WORK ORDER: From the listing below, copy each line that holds "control".

DATA EXTRACT:

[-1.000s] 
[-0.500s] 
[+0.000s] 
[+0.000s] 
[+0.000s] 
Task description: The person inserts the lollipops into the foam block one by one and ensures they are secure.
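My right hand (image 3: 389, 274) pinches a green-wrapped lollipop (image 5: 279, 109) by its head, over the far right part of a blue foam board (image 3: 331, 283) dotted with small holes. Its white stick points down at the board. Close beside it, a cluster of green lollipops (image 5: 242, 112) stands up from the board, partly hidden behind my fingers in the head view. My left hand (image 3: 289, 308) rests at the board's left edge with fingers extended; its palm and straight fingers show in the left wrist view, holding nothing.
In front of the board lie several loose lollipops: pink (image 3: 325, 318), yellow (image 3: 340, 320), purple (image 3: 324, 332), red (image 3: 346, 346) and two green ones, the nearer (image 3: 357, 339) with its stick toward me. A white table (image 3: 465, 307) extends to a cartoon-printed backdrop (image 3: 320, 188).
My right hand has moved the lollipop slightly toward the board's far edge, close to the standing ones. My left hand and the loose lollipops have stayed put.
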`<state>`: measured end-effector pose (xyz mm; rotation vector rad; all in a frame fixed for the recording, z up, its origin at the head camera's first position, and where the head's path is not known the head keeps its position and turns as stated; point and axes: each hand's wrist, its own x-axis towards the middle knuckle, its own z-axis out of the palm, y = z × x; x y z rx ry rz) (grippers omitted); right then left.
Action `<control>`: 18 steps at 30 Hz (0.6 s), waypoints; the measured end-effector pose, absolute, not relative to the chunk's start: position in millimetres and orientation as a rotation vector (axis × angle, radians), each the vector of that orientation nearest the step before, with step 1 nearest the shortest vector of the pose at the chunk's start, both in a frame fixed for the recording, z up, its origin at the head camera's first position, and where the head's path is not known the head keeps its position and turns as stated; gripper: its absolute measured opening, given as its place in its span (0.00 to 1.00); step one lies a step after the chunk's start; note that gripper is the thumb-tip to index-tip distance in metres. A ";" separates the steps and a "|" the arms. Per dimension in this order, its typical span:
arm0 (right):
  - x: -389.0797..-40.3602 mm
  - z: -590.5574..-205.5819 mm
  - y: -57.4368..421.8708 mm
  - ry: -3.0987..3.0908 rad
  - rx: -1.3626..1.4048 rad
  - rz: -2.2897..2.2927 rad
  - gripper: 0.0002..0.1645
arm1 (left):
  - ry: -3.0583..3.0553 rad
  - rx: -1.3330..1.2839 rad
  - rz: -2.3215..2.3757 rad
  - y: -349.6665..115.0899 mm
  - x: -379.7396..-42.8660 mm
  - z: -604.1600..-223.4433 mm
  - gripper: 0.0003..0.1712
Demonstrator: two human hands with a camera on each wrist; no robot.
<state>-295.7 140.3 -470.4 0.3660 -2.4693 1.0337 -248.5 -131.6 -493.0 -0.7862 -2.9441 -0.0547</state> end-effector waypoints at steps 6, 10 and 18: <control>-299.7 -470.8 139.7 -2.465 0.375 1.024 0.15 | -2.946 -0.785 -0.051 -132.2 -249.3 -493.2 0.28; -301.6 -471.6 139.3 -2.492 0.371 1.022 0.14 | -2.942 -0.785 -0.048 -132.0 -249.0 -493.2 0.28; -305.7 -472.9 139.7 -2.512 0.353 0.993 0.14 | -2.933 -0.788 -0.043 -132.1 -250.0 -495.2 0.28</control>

WRITTEN SOLUTION:
Action `<control>`: 18 steps at 30 Hz (0.6 s), waypoints; the measured end-effector pose, absolute, not relative to the chunk's start: position in millimetres and orientation as a rotation vector (axis × angle, radians), each the vector of that orientation nearest the step before, with step 1 nearest the shortest vector of the pose at the chunk's start, both in a frame fixed for the recording, z up, its origin at the head camera's first position, and where the head's path is not known the head keeps its position and turns as stated; gripper: its absolute measured opening, given as its place in its span (0.00 to 1.00); step one lies a step after the chunk's start; note that gripper is the thumb-tip to index-tip distance in metres. A ";" separates the steps and a "|" the arms. Per dimension in this order, its typical span:
<state>-295.7 140.3 -470.4 0.3660 -2.4693 1.0337 -248.5 -131.6 -493.0 -0.7862 -2.9441 -0.0547</state> end-effector waypoints at steps 6, 10 and 18: <control>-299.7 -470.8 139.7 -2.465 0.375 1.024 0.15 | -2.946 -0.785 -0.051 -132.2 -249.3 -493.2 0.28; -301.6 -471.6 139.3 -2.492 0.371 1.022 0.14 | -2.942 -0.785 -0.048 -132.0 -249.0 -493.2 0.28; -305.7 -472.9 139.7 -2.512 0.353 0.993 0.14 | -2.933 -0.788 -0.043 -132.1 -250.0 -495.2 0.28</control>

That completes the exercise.